--- START ---

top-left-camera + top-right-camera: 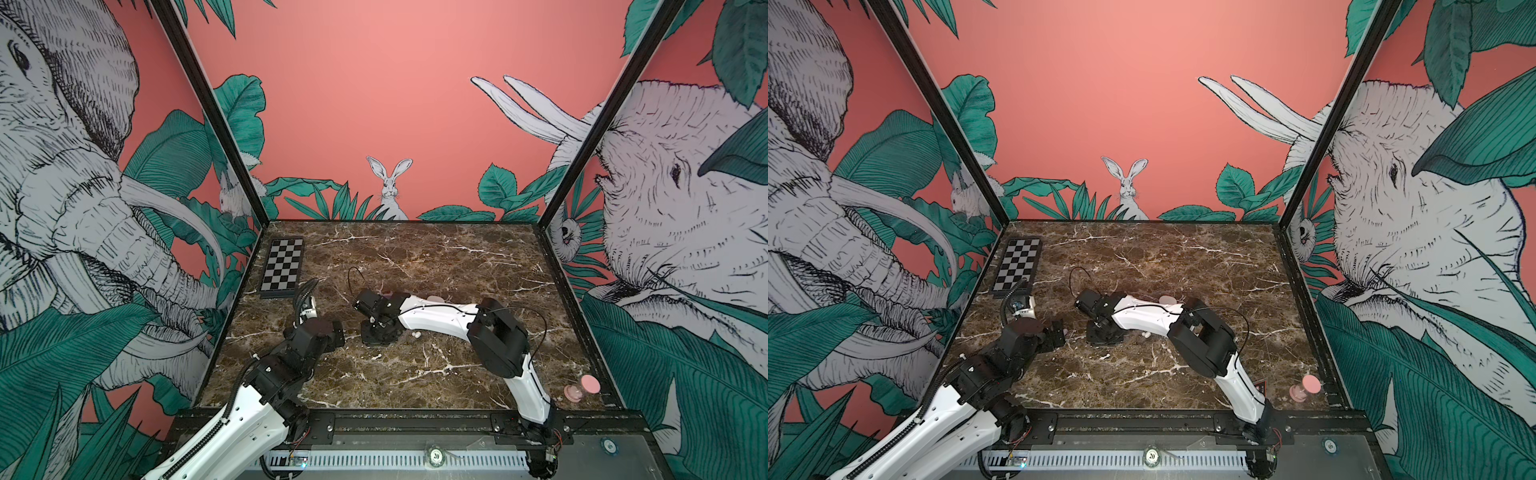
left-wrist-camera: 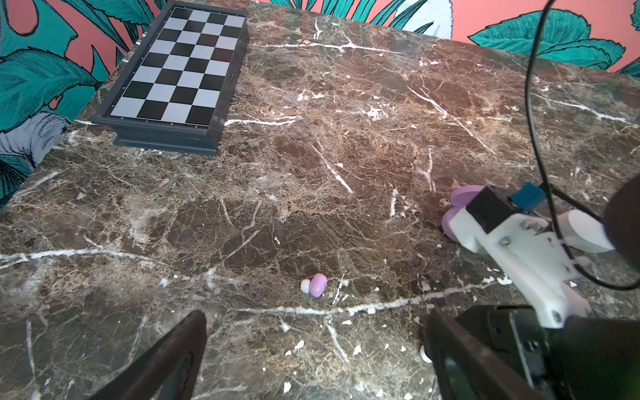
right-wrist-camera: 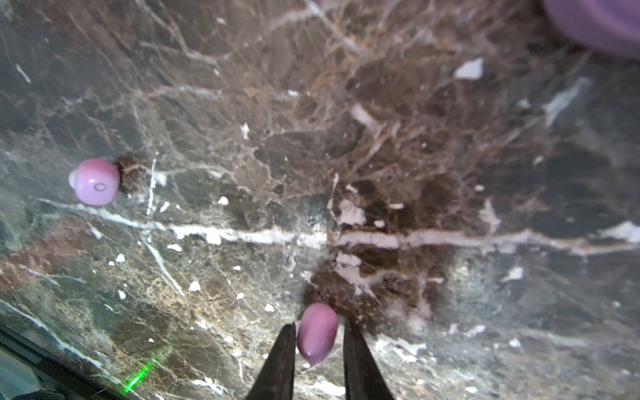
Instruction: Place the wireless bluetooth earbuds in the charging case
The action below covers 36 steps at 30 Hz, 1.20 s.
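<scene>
My right gripper (image 3: 319, 325) is shut on a lilac earbud (image 3: 317, 341) and holds it just above the marble, its shadow beneath it. A second lilac earbud (image 3: 97, 181) lies loose on the table; the left wrist view shows it (image 2: 317, 284) just ahead of my left gripper (image 2: 317, 313), which stands wide open and empty. In both top views the grippers (image 1: 336, 332) (image 1: 376, 332) sit close together at mid-table. A small white earbud (image 1: 415, 333) lies right of them. The open lilac charging case (image 2: 464, 197) and a white case (image 2: 585, 232) rest behind the right wrist.
A folded chessboard (image 1: 282, 268) lies at the back left of the marble table (image 1: 457, 257). A pink hourglass (image 1: 582, 388) stands at the front right corner. Printed walls close in three sides. A poker chip (image 1: 435, 455) sits on the front rail.
</scene>
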Each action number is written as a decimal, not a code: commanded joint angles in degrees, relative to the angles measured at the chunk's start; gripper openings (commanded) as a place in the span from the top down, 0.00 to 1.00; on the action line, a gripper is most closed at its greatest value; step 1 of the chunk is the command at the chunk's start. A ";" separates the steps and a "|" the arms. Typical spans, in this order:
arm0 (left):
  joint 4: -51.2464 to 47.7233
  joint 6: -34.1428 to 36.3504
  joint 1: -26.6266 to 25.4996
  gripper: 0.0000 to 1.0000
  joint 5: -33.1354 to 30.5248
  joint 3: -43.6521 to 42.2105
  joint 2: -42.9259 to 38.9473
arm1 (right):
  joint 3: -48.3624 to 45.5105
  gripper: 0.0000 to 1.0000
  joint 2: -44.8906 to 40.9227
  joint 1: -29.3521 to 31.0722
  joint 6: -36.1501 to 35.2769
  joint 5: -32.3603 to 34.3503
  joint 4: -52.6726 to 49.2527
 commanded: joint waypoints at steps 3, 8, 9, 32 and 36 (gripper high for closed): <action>0.74 -0.02 0.46 0.01 -0.14 -0.91 -0.01 | 1.79 0.76 1.69 0.27 0.59 0.20 -1.67; 0.83 -0.02 0.55 0.01 -0.08 -1.00 -0.10 | 1.80 0.76 1.96 0.30 0.59 -0.07 -1.84; 0.83 -0.09 0.55 0.01 -0.11 -0.96 -0.10 | 1.75 0.76 2.05 0.26 0.59 -0.13 -1.86; 1.18 -0.11 0.90 0.01 0.42 -1.07 0.12 | 5.76 0.75 4.84 0.26 -0.46 0.97 -5.93; 1.43 -0.03 0.99 0.01 0.58 -1.11 0.29 | 5.95 0.75 5.01 0.19 -0.29 1.17 -6.19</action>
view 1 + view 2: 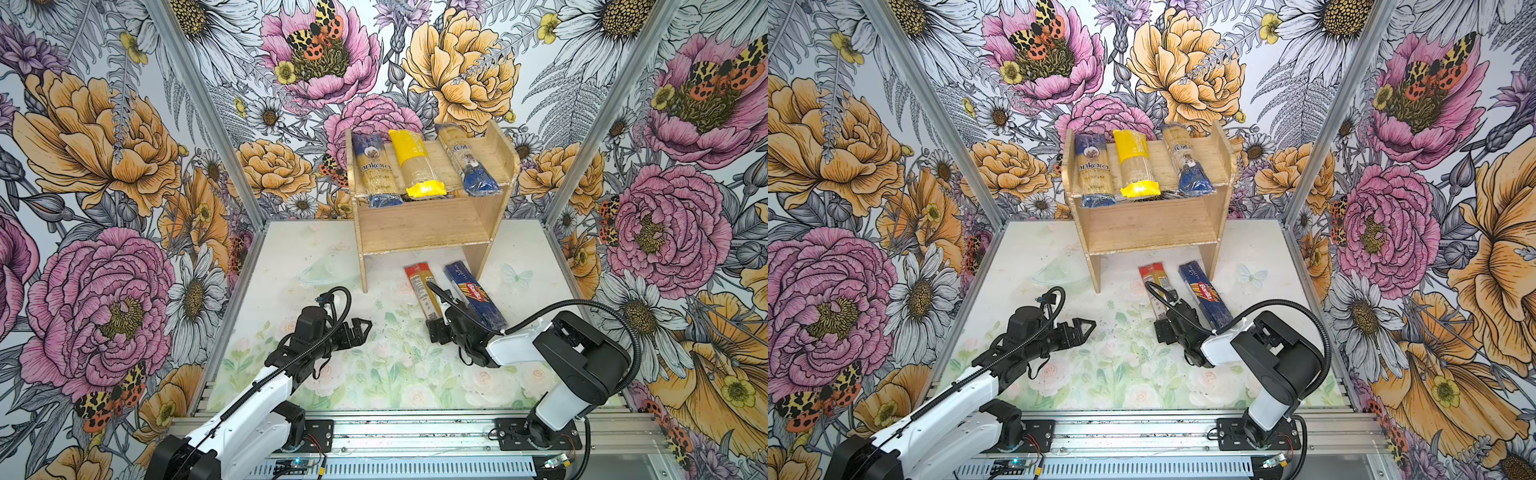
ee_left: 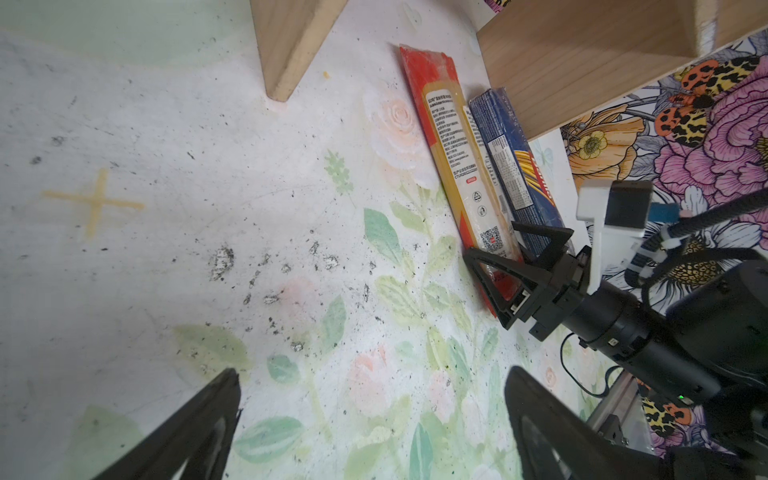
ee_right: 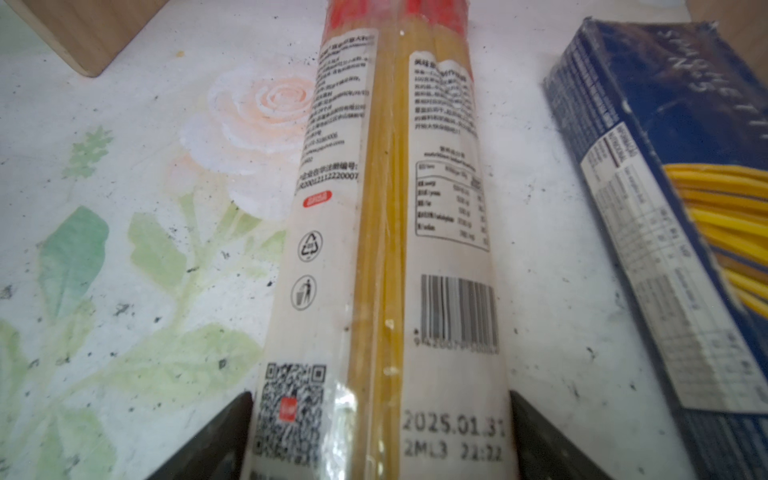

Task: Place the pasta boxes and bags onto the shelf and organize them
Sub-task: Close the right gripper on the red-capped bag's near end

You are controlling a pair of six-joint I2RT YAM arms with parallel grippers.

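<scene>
Nearest the rail, the left arm reaches low and forward from its base. Its black left hand (image 1: pixel 365 330) hangs over the pale flower-printed worktop (image 1: pixel 374 374), pointing toward the middle, fingers wide apart and empty.

The right arm rises from its base, folds at a high elbow and slopes down toward the middle. The right hand (image 2: pixel 492 243) sits at the near end of the long red-ended clear spaghetti pack (image 1: pixel 420 282), one finger on each side of it and right at its edges. Whether they press it I cannot tell. The pack lies flat on the worktop.

Just beside it, on its right, lies the dark blue "Barilla" spaghetti pack (image 1: pixel 473 293), its far end near the shelf's right leg.

Beyond stands the light two-tier wooden shelf (image 1: pixel 419 226). On its top tier, left to right, lie the blue-ended "ankara" bag (image 1: pixel 376 170), the yellow-ended bag (image 1: pixel 415 164) and the slimmer blue-ended bag (image 1: pixel 463 160). The lower tier is bare.
</scene>
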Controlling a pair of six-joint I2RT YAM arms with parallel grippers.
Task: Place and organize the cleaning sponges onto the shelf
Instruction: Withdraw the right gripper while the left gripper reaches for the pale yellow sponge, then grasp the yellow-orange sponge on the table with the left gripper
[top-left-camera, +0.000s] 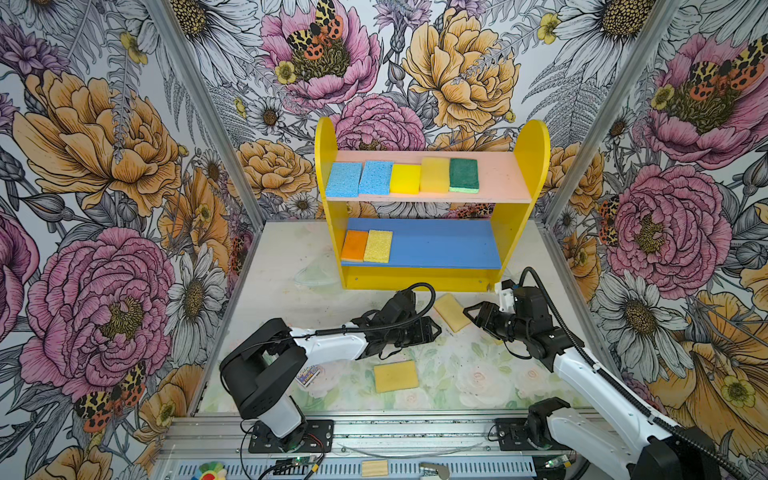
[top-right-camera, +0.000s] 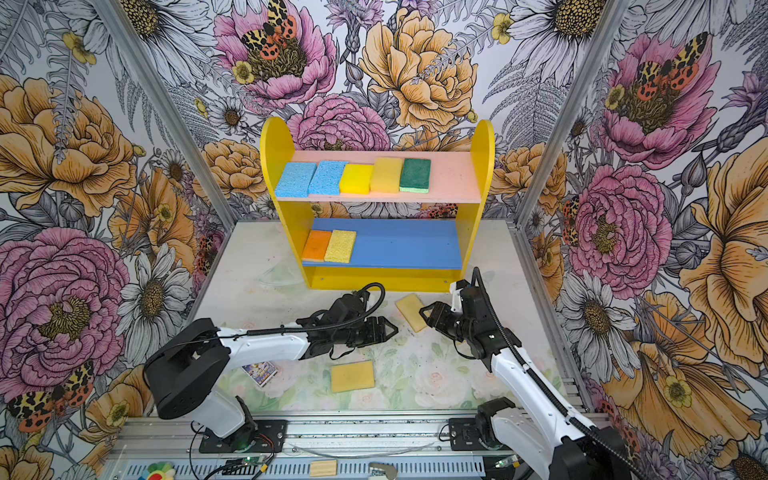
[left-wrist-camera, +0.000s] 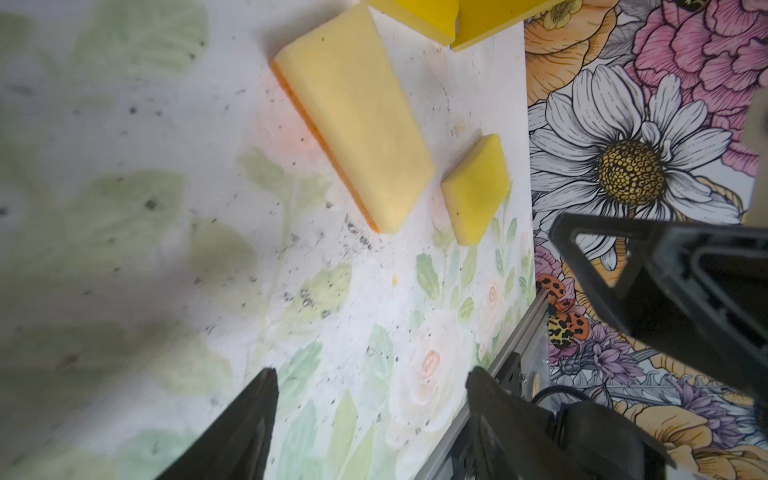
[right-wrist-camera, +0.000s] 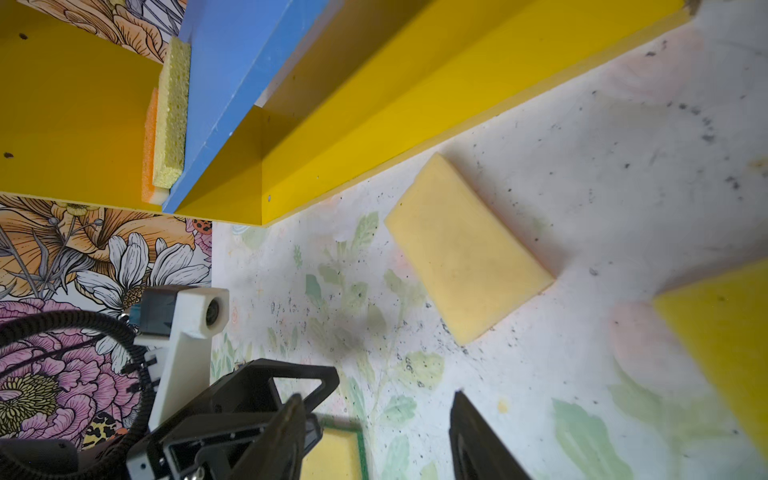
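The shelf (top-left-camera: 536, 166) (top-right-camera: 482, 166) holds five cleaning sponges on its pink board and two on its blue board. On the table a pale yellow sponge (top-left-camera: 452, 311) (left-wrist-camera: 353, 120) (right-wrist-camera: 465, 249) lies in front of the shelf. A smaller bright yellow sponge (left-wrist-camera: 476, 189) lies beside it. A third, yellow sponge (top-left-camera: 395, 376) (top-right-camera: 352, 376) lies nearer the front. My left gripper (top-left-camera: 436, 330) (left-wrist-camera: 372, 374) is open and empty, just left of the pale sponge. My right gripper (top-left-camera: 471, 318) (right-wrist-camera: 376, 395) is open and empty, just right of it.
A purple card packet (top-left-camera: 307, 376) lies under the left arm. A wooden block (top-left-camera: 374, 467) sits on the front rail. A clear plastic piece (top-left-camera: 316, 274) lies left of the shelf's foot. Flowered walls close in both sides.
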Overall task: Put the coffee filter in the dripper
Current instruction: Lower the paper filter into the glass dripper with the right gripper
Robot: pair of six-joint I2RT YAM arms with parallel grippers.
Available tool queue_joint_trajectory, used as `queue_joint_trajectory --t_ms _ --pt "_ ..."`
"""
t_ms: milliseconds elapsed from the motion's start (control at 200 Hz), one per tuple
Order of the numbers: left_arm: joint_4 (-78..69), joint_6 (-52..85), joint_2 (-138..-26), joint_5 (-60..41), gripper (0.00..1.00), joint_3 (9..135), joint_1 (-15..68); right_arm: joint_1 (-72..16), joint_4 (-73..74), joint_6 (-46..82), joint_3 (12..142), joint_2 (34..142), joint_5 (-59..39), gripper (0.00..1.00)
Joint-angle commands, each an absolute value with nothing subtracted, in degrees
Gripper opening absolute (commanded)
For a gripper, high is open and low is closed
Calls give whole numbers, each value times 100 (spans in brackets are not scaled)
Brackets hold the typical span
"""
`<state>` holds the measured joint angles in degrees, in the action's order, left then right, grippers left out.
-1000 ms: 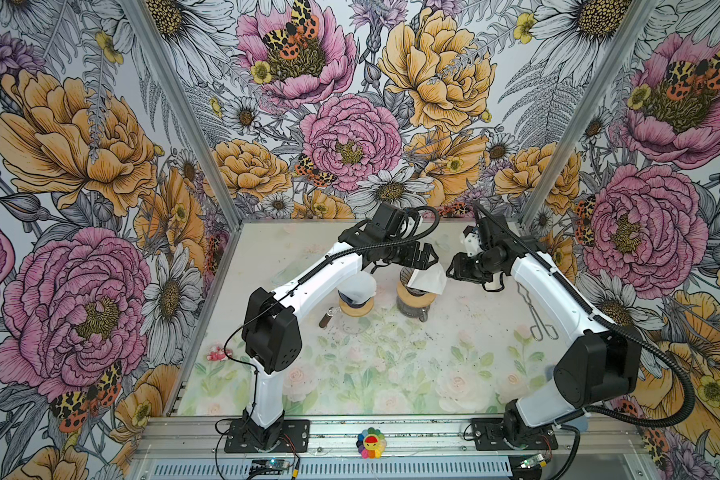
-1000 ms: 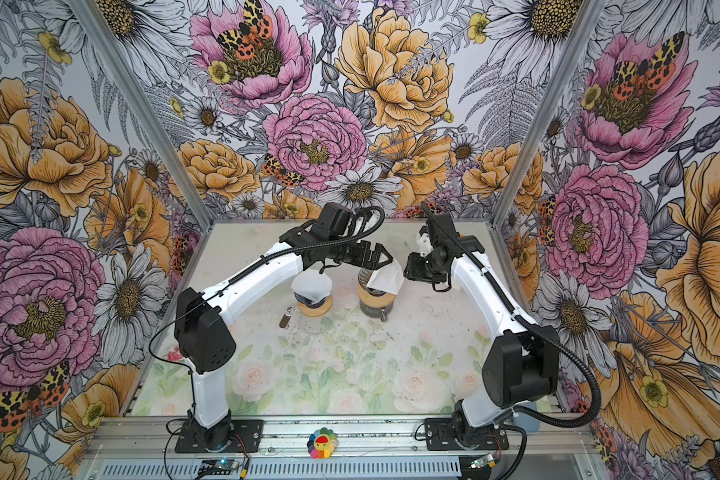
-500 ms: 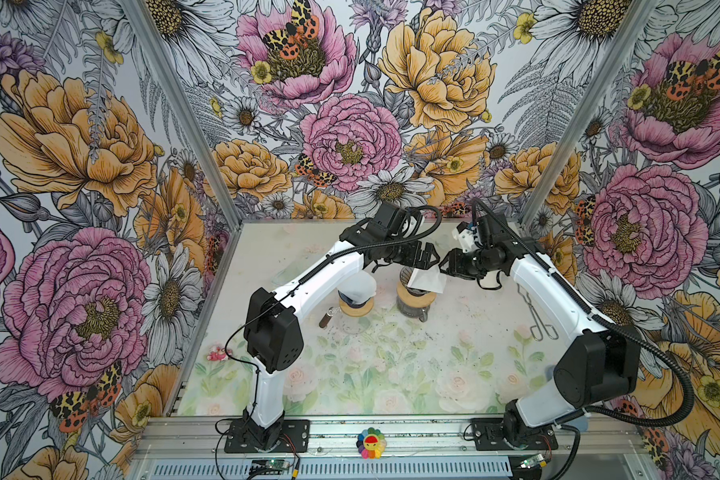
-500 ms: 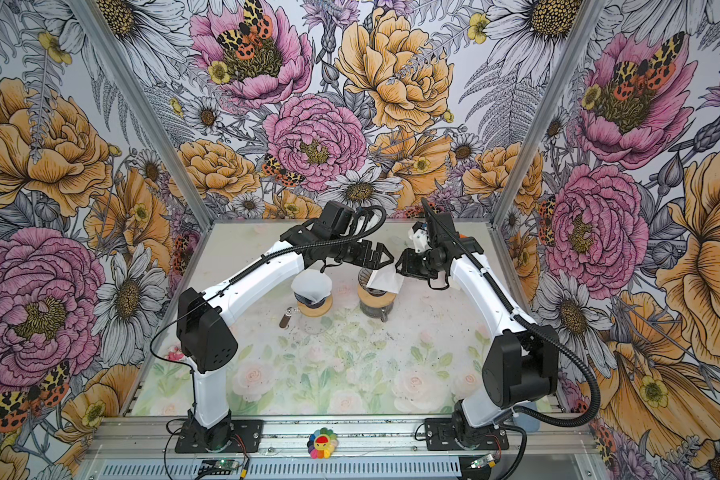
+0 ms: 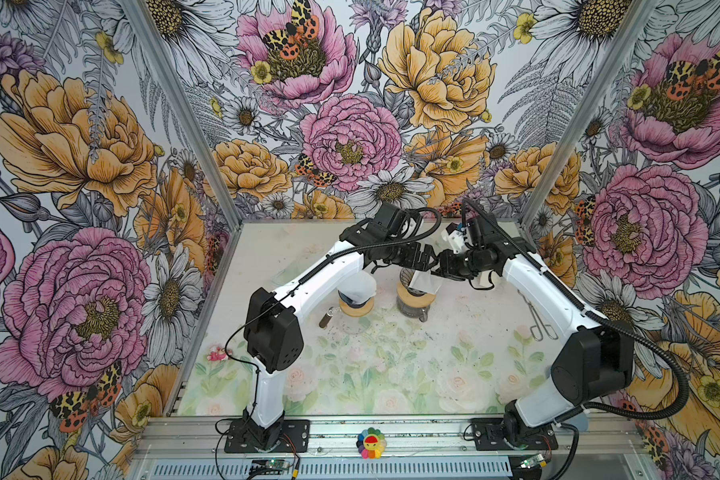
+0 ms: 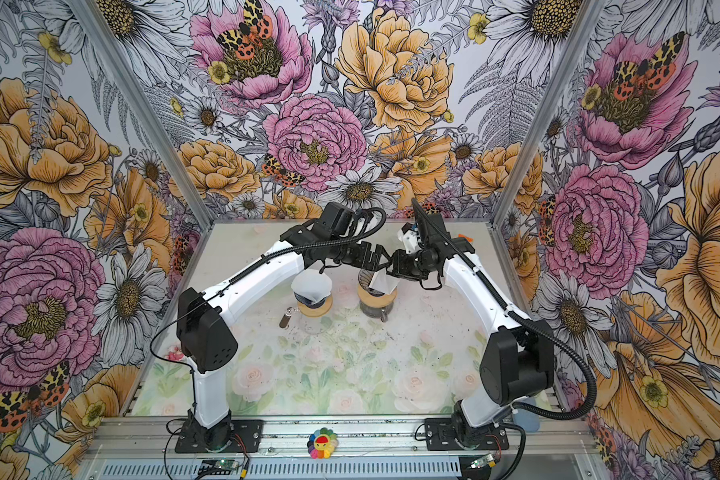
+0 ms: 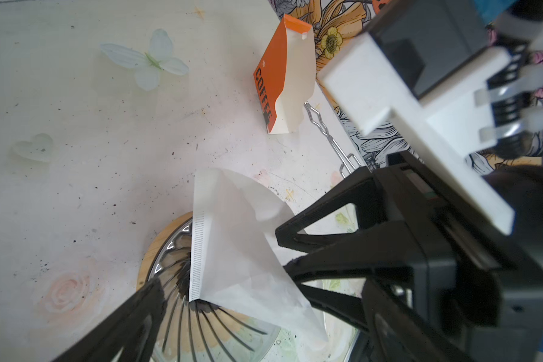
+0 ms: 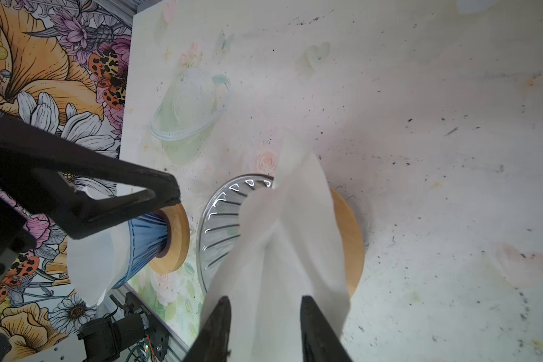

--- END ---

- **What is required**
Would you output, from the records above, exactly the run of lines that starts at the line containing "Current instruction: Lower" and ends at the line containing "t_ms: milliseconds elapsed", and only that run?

- **Finished task**
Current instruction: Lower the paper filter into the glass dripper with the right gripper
Robot: pair of six-joint I2RT YAM arms with parallel grippers.
Available tool queue_joint_trajectory, used as `queue_joint_trajectory --t_ms _ --pt "_ ..."`
"""
t_ms: milliseconds elapsed from the motion's start (control at 200 Hz), one per tuple

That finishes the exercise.